-- Opening Marker --

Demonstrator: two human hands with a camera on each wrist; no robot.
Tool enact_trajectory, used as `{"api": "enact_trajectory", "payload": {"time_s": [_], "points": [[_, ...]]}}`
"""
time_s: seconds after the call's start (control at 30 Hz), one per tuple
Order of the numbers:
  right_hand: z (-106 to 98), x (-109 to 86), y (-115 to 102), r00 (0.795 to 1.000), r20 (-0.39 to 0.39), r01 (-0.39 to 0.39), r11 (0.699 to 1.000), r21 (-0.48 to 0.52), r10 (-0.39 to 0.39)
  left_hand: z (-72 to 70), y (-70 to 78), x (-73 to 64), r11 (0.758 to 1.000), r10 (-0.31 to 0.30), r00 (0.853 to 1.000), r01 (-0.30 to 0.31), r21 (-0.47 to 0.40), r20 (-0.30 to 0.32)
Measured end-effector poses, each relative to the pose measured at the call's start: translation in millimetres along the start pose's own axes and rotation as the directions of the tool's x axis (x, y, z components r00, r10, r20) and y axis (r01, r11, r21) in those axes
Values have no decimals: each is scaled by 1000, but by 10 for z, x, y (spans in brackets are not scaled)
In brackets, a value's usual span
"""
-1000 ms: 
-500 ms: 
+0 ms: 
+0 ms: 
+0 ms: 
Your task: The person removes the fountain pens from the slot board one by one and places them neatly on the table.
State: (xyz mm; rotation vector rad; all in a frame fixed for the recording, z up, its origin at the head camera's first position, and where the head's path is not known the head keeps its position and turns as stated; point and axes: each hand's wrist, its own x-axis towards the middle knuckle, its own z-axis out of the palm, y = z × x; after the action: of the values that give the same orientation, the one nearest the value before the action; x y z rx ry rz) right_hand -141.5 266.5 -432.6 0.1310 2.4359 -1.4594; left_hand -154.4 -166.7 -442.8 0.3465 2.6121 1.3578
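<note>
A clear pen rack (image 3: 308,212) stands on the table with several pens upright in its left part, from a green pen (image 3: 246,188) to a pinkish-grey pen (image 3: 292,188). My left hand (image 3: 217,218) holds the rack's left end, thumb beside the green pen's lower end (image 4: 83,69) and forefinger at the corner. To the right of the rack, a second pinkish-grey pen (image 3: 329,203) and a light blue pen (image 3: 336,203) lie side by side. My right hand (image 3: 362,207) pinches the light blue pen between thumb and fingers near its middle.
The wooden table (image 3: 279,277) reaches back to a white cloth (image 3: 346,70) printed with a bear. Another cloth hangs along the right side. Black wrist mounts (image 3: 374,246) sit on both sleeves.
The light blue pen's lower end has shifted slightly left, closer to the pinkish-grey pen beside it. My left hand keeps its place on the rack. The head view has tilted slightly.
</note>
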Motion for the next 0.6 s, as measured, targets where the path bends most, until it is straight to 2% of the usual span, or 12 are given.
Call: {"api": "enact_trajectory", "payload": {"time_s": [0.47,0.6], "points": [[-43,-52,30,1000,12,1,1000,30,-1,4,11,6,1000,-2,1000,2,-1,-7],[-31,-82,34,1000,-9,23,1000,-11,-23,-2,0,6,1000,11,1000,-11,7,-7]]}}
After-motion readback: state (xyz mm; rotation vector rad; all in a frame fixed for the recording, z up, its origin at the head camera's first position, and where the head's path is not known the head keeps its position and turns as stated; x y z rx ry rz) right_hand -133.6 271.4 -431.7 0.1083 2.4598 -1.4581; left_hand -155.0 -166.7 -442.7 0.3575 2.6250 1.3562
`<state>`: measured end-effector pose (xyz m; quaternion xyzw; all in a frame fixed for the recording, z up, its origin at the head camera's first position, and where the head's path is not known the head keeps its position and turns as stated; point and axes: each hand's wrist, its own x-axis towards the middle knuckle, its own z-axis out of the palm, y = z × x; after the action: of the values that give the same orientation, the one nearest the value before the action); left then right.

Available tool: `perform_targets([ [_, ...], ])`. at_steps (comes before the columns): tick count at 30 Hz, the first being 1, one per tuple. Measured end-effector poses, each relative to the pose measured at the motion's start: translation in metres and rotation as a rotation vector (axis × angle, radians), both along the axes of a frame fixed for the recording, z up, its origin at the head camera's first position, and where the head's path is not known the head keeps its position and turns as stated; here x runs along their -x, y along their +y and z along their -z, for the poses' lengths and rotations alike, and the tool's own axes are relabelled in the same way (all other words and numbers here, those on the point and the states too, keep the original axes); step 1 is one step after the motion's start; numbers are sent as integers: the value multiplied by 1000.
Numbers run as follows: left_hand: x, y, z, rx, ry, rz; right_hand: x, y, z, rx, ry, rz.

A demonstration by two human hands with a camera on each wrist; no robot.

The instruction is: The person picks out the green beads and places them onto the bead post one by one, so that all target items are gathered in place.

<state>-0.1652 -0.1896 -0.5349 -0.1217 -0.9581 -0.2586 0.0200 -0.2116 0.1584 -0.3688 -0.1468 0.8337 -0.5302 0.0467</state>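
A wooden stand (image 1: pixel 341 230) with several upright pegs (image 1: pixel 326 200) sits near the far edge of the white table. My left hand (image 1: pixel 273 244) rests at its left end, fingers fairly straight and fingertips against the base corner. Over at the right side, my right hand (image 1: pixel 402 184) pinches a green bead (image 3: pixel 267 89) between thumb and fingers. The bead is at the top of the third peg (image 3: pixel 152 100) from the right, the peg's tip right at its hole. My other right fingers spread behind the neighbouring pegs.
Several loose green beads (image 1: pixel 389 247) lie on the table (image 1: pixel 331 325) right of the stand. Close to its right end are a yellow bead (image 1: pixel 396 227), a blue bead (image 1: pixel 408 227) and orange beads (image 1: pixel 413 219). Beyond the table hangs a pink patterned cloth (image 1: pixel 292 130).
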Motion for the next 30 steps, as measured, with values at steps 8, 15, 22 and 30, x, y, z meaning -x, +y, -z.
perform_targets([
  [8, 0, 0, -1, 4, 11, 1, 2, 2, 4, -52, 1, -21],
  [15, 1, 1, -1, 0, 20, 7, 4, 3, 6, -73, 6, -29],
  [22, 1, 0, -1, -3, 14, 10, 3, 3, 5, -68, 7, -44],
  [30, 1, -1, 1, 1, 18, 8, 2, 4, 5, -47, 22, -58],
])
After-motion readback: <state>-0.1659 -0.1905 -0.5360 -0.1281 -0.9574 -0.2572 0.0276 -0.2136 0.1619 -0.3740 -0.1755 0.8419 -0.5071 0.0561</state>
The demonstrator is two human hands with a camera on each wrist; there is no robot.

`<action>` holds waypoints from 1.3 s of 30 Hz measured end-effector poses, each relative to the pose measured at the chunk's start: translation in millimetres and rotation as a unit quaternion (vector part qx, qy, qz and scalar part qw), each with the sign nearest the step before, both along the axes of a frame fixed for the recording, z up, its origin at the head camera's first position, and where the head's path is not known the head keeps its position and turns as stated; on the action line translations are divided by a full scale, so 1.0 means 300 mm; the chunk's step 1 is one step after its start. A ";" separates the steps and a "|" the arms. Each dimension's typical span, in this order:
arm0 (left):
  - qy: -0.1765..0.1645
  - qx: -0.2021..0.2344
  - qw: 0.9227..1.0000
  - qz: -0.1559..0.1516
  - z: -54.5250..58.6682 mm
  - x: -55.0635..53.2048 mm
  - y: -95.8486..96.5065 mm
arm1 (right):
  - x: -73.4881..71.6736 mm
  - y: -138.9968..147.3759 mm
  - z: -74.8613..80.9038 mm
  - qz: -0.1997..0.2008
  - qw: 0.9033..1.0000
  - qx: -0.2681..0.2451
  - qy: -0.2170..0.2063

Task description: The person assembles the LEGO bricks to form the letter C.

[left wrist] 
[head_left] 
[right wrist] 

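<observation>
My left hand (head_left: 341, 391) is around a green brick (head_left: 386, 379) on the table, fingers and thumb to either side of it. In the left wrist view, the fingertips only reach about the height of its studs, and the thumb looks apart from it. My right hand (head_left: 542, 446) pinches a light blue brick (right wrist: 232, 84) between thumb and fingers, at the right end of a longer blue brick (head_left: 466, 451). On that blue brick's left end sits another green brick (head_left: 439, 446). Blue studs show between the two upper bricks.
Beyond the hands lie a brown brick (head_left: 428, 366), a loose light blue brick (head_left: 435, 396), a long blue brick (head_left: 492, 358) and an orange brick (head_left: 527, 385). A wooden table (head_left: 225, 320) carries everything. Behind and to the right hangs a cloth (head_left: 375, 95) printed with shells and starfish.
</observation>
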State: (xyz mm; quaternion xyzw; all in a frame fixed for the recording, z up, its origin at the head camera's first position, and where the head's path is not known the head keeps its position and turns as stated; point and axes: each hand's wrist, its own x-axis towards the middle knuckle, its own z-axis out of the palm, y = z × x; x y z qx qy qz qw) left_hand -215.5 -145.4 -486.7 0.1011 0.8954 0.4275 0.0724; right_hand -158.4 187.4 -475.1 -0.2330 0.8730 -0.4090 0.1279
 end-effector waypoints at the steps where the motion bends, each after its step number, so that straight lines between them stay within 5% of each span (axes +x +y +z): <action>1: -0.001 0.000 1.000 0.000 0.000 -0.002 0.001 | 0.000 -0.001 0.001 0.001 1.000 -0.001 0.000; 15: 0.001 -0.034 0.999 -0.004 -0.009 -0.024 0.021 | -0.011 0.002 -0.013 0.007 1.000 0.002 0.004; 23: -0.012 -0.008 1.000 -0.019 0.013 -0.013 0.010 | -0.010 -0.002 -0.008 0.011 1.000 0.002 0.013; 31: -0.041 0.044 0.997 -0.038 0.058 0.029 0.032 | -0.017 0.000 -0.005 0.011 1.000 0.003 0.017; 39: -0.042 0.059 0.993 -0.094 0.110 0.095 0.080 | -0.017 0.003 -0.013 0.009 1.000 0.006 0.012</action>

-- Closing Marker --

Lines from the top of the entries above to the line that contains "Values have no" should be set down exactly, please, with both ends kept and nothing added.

Demonstrator: two human hands with a camera on each wrist; no robot.
Tool enact_trajectory, used as `{"api": "enact_trajectory", "payload": {"time_s": [_], "points": [[_, ...]]}}`
"""
time_s: seconds after the call's start (control at 30 Hz), one per tuple
Order of the numbers:
  right_hand: z (-106 to 98), x (-109 to 86), y (-115 to 102), r00 (0.795 to 1.000), r20 (-0.39 to 0.39), r01 (-0.39 to 0.39), r11 (0.699 to 1.000), r21 (-0.48 to 0.52), r10 (-0.39 to 0.39)
  left_hand: z (-72 to 70), y (-70 to 78), x (-73 to 64), r11 (0.758 to 1.000), r10 (-0.31 to 0.30), r00 (0.853 to 1.000), r01 (-0.30 to 0.31), r21 (-0.47 to 0.40), r20 (-0.30 to 0.32)
Measured end-effector poses, each relative to the pose measured at the call's start: translation in millimetres along the start pose's own axes and rotation as the directions of the tool's x axis (x, y, z components r00, r10, r20) and y axis (r01, r11, r21) in those axes
Values have no decimals: each is scaled by 1000, but by 10 for z, x, y (spans in brackets are not scaled)

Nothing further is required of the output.